Re: Issue-55: XLIFF mapping - Terminology and termInfoPointer from Dr. David Filip on 2013-02-20 (public-multilingualweb-lt@w3.org from February 2013)

From: Dr. David Filip <David.Filip@ul.ie>
Date: Wed, 20 Feb 2013 18:21:57 +0000
To: Yves Savourel <ysavourel@enlaso.com>
Cc: public-multilingualweb-lt@w3.org
Message-ID: <CANw5LKnVqMd6QoM_gjvmh9hQn47x-a5V+=Sq4+N+OEokqzrpeQ@mail.gmail.com>
Thanks Yves, inline again..

Dr. David Filip
=======================
LRC | CNGL | LT-Web | CSIS
University of Limerick, Ireland
telephone: +353-6120-2781
cellphone: +353-86-0222-158
facsimile: +353-6120-2734
mailto: david.filip@ul.ie


On Wed, Feb 20, 2013 at 12:38 PM, Yves Savourel <ysavourel@enlaso.com> wrote:
>>> --- Can we put other ITS data categories in that same <mrk> too?
>>> -> why not?
>>
>> I understand that the mrk is taken exclusively for term if
>> the mtype="term" and I think this is OK.
>> Generally I am not opposed to using mrk for multiple functions.
>> But we should be using core repertoire for encoding ITS stuff
>> whenever possible to nurture general interoperability and not
>> enforce support for its specific constructs to make use of the
>> metadata. So for me being able to use a generic method is more
>> important than making mrk generally usable for encoding more its
>> categories at the same time..
>
> That's nice. But in the original document side we may have combinations of ITS data categories on the same element. We can split them into several <mrk>, but then again, the round-trip become complicated: we change the markup of the original content, with all the side effects I've mentioned already.
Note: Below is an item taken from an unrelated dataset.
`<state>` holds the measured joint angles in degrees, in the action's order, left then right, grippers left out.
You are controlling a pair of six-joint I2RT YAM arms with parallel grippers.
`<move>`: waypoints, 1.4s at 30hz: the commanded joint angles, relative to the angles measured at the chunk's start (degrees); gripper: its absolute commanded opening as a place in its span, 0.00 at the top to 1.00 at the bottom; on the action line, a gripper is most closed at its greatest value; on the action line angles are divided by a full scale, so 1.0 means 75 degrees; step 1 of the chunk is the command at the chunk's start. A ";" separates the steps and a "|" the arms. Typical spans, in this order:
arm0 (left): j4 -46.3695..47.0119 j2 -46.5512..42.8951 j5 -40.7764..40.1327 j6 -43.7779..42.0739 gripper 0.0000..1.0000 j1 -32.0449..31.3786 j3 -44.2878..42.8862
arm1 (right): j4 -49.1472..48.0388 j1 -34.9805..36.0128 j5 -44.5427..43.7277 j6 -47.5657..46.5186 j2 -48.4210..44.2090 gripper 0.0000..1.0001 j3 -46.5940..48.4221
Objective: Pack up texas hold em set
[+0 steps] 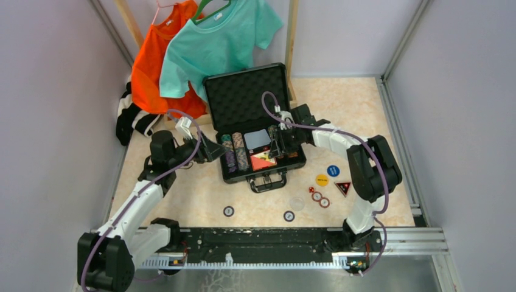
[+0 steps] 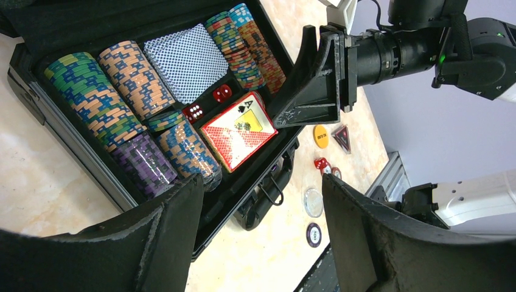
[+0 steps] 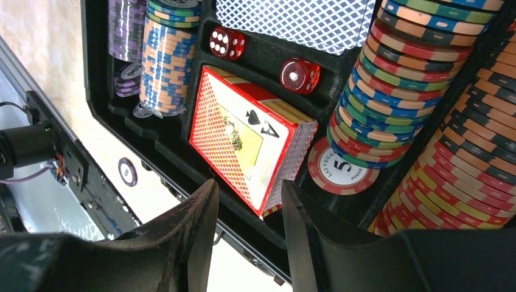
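Observation:
The black briefcase (image 1: 226,171) lies open with its foam lid (image 1: 246,91) up. Rows of poker chips (image 2: 91,100) fill its tray, with a blue-backed deck (image 2: 187,61) and two red dice (image 3: 227,42). The red-orange card box (image 1: 263,160) rests tilted in the front slot (image 3: 243,137). My right gripper (image 1: 277,146) hovers over the box, open and empty (image 3: 249,194). The box's near corner lies just past its fingertips. My left gripper (image 1: 216,148) is open and empty at the case's left side (image 2: 261,201).
Loose on the table right of the case are a blue button (image 1: 333,171), a yellow button (image 1: 322,180), a dark triangular marker (image 1: 342,187), a red die (image 1: 311,190) and two chips (image 1: 320,199). A clear disc (image 1: 296,202) and two dark chips (image 1: 229,211) lie in front. Shirts (image 1: 213,42) hang behind.

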<state>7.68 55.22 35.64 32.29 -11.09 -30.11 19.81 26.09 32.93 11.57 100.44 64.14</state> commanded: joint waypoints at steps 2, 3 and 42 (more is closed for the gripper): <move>0.0218 -0.0149 0.0091 -0.0101 0.23 0.0055 -0.0041 | -0.0183 -0.0056 0.0015 -0.0074 -0.0118 0.57 -0.0179; 0.0219 -0.0149 0.0078 -0.0103 0.23 0.0060 -0.0046 | -0.0243 -0.0055 0.0099 -0.0037 -0.0080 0.57 -0.0219; 0.0242 -0.0110 0.0138 -0.0098 0.22 0.0061 -0.0017 | 0.0561 0.0531 -0.0942 -0.0217 -0.0561 0.56 0.0842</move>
<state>7.75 55.09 35.68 32.29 -11.09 -30.09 26.17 31.03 25.76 10.07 100.25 67.64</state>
Yves, my basic assumption is that merge assumes full extractor
knowledge. It is indeed out of XLIFF scope to ensure fully compatible
re-merge without full extractor knowledge..
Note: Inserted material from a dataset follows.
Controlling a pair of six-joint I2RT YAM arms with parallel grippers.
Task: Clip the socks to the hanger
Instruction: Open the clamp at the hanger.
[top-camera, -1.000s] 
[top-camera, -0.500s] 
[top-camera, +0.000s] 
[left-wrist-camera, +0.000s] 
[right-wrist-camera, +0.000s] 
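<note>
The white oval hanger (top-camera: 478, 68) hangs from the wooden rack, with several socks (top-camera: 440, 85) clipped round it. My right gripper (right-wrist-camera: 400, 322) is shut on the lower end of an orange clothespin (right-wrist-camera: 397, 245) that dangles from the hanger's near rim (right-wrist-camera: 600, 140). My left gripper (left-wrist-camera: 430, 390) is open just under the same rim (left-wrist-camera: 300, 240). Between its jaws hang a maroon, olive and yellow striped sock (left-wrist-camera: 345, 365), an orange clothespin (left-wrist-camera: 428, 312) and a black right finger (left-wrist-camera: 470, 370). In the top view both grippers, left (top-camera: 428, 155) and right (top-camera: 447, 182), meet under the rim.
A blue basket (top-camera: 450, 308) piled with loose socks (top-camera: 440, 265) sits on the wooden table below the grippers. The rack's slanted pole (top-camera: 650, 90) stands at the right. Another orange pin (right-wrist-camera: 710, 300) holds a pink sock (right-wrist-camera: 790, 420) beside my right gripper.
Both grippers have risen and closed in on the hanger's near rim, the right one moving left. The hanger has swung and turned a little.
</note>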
If the extractor "knows" that several markers were extracted from one
span, or if it "knows" that a terminology marker originates from a
structural element, it should be able to repopulate the ITS info onto
the right locations.
I think there is a bigger issue with categories that are not
introduced at the authoring time, but come instead during the
localization cycle, such as mt-confidence or LQ related stuff.
mtconfidence should be less problematic as it should always occur
structurally; it does not make sense on sub-segment level IMHO.
But the LQ stuff can appear on any spans, structurals and
combinations. You are basically unable to return this info after
roundtrip without intimate source format knowledge such as what type
of span is allowed in the given XML vocabulary at the level where you
are returning the LQ info..

I think that we should look into logical equivalence in a few
prominent source formats, to be able to solve this bunch of issues.
We can for instance say that
<p its-term="yes">Prague</p> is logically equivalent to <p><span
its-term="yes">Prague</span></p> and that the latter is encouraged

>
>
>>> --- How do we express its;term='no'?
>>> Is it even needed in XLIFF?
>>
>> I do not think it is needed. Term='no' can be either ignored on
>> extraction. Or if we insist on having it we can introduce mtype='x-its-Term-No'
>> or similar.
>> This is similar to the translate solution, we chose mrk mtype="protected">...</mrk>
>> and the verbose <mrk mtype="x-its-Translate-Yes">...</mrk> for the opposite value.
>
> I tend to agree. But that would mean XLIFF would have no way, in a round-trip, to "un-termify" a text that was defined as a term in the original. that's fine by me. But is it by all?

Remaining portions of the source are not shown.